Here’s the full text of the 43-page lawsuit, which in addition to laying out the allegations in detail – Oracle claims SAP used the allegedly stolen code and documents to enable its TomorrowNow subsidiary to offer “cut rate support services” to users of Oracle applications as a means of getting them to shift over to SAP applications – provides an extensive discussion of the fierce competition between Oracle and SAP (from Oracle’s point of view, of course). Oracle is asking for a jury trial.
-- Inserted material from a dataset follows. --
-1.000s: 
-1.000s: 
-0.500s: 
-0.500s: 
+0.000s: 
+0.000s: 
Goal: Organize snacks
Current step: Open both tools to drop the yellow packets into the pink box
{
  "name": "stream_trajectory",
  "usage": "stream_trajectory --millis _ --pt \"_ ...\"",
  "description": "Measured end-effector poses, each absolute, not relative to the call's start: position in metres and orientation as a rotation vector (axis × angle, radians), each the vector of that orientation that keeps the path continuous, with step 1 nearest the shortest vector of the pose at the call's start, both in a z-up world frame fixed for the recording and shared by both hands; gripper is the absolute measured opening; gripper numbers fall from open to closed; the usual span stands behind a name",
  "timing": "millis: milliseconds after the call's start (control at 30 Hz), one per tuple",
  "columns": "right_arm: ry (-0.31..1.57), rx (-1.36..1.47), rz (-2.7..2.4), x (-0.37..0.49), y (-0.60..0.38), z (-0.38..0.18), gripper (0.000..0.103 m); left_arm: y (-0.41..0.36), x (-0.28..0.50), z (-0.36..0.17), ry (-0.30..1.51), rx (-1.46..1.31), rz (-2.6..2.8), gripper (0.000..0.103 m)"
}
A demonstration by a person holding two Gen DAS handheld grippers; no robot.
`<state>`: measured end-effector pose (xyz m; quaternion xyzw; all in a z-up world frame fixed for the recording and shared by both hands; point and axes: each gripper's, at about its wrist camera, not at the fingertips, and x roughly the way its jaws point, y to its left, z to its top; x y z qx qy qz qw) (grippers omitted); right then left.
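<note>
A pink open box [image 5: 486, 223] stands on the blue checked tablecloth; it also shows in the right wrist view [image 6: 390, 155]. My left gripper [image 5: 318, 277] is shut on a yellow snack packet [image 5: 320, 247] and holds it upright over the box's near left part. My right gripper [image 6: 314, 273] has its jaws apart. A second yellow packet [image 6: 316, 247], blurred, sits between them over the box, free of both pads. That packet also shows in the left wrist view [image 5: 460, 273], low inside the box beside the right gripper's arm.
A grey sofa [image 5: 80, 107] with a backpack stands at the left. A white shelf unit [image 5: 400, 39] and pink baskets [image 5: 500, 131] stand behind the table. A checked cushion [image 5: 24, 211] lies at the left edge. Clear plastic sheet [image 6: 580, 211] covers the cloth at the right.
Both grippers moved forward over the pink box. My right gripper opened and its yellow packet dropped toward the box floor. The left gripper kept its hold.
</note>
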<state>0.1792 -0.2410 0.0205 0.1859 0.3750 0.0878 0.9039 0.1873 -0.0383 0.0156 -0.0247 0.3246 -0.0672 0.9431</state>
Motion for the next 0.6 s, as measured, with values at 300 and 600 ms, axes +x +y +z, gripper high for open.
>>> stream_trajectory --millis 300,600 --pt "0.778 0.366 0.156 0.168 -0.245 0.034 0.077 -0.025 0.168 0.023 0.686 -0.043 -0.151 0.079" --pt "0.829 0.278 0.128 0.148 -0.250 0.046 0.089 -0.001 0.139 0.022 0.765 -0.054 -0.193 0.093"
It will, to say the least, be very interesting to see SAP’s response.

Larry Dignan has more.

Is a “neutral” net anticompetitive?

The “net neutrality” debate is a complicated one (witness Google’s recent twists and turns). Take the very important issue of competition. On the surface, it would seem that those in favor of making net neutrality the law of the land are fighting the good pro-competition fight. By preventing telcos, cable operators, and other pipe owners from giving favorable treatment to certain forms of data – allowing, say, video from TV studios to flow faster than video from amateurs – a net-neutrality law would keep the playing field level for the little guys.

In theory, that’s true. In reality, it’s a little more complicated.

Net neutrality exists in the abstract, in the realm of protocol. Because the content of any packet of data is invisible to the pipe carrying it, by protocological fiat, every packet is treated the same. If that was all there was to it – if theory and reality were one – then pro-neutrality would mean pro-competition. But it’s not all there is to it. In addition to the abstract realm of protocol, there’s the very real – very physical – realm of infrastructure. Regardless of protocol, superior infrastructure provides superior quality of service – ie, faster, more reliable transmission of data. To put it a different way, a company can buy a competitive advantage by buying (or renting) better infrastructure. So, for instance, if I have the money to contract with a caching company like Akamai to speed the delivery of my content, then I have an advantage over the saps who can’t afford such services.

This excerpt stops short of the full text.